Amo essere "intubato", ciò è viaggiare per il tubo (metro) di Londra. Ultimamente, sembra che il sistema di trasporto pubblico perde colpi, sia per il pericolo bombe che per problemi di manutenzione e personale. Mi fa sempre impressione vedere quante persone leggono mentre fanno un viaggio nella metro. Non i fumetti o giornali, ma veri e propri libri. Anche maschi giovani.
***
Sono uscito dalla stazione di Hammersmith. Pioveva. Non quella pioggerellina inglese che è endemica, ma una pioggia più vicina ai monsoni. Ho esitato per un attimo. Non avevo ombrello e anche se l'albergo non era lontano, sapevo che mi sarei bagnato completamente. Mi sono messo la cartella sulla mia testa e ho iniziato a correre. Mentre attraversavo King's street, una ragazza al ciglio della strada ha detto"Aiutate mi per favore". La guardai mentre correvo. Alta, cappelli neri a riccioli, bella. Tirava un carrello di spesa dietro. Non mi fermai. Le girai intorno e continuai a correre. "Si, andate lontani da me. Non avvicinate me", all'improvviso, la ragazza gridò. Guardai in dietro per un attivo, lei si era seduta per terra e piangeva disperata, "O dio, qualcuno per favore mi aiuti". In torno a lei, sotto la pioggia, la folla londinese le girava intorno e proseguiviva. Continuai a correre finché ero lontano e non sentivo più il suo pianto disperato.

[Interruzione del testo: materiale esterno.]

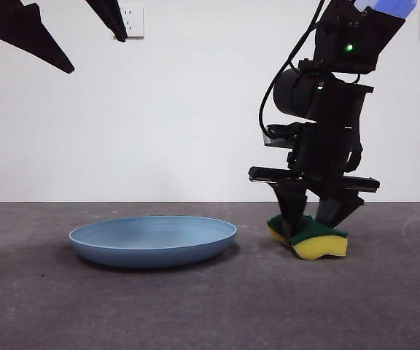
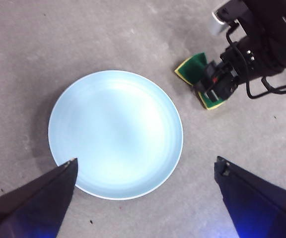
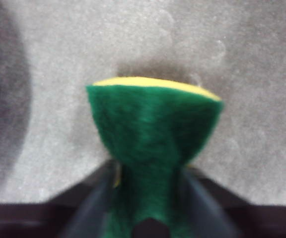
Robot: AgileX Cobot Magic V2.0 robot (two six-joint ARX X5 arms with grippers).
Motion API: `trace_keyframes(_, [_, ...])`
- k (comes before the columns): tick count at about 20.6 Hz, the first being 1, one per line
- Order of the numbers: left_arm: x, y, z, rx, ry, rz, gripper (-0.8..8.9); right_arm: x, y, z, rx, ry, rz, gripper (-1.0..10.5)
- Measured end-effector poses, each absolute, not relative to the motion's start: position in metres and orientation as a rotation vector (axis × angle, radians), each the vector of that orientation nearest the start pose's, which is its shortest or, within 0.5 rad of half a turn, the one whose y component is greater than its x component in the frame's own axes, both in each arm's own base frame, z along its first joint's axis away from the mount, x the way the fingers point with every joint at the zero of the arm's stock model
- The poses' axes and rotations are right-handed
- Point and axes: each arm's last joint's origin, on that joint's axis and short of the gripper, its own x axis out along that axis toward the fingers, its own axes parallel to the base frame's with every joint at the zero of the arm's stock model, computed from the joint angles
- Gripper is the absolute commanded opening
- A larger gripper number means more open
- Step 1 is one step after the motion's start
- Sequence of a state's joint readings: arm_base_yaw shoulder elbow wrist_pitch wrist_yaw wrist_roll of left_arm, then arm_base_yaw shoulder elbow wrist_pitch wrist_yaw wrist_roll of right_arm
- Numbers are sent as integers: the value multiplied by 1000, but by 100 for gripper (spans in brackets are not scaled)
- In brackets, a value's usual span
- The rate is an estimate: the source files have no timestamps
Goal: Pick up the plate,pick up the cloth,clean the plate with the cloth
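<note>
The light-blue plate (image 1: 153,240) lies flat on the grey table, left of centre; the left wrist view shows it whole from above (image 2: 115,133). The cloth is a yellow sponge with a green scouring face (image 1: 313,238), right of the plate. My right gripper (image 1: 313,222) is shut on it, pinching its middle so the foam bulges, green face up (image 3: 153,131). It is low at the table. The sponge and right arm also show in the left wrist view (image 2: 195,74). My left gripper (image 2: 145,171) hangs open high above the plate, empty.
The grey table (image 1: 210,306) runs to a white wall with two sockets (image 1: 133,20). The left gripper's jaws show as black tips at the top left of the front view (image 1: 31,33).
</note>
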State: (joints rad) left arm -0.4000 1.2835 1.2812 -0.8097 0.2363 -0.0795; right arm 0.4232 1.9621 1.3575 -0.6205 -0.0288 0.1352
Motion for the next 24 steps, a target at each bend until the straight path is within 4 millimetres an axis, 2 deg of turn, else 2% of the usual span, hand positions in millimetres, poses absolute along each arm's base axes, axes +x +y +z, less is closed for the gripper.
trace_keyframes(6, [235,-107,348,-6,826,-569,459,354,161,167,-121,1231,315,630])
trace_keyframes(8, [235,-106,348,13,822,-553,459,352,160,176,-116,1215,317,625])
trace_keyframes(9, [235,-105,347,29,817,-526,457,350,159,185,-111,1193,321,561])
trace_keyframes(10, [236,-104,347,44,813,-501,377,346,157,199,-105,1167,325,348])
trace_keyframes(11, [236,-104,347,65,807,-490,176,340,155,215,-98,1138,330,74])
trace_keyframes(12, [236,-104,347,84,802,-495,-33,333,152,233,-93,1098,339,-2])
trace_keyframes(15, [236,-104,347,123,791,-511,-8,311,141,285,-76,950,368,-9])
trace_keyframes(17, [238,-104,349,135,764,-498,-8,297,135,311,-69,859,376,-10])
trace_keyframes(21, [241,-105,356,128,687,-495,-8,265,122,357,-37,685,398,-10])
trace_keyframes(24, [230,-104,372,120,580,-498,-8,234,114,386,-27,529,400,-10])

Mentre ero in letto caldo, vidi che la pioggia aveva smesso. Posso andare a vedere se c'è ancora, mi sono detto. No, ormai, non sarà li, qualcuno l'avrà sicuramente aiutato, ho pensato. E tornai nel mio letto.
Un giorno, quando sarò solo e disperato, spero che gli altri non saranno così crudeli e indifferenti con me.

Nella foto Hackney Marshes a Londra dove vi sono 87 campi da calcio, uno accanto all'altro, e dove anche David Beckham aveva giocato.

Mentre scattavo le foto intorno al Buckingham palace, ho visto il poliziotto alzare la mano a puntare il dito verso me. Forse pensava che fossi un terrorista? Il mio primo impulso era di mettere via la macchina fotografica e andare via. Ma sono rimasto li. Il poliziotto è venuto verso di me, davanti a me si è chinato per prendere un pezzo di carta color verde lasciato sulla ringhiera e poi, è tornato dalla guardia reale, gli ha alzato la giacca e messo quel biglietto nella sua tasca. Anche se la guardia non si è mosso, ha fatto un piccolo sorriso. Forse era il biglietto della sua ragazza e il poliziotto faceva solo il cupido?
Queste due foto di Reagent park mi piacciono. Nella prima il canale dentro il centro di Londra, dove giravano le barche e nella seconda, sotto, le anatre a riposo, tutte dormivano.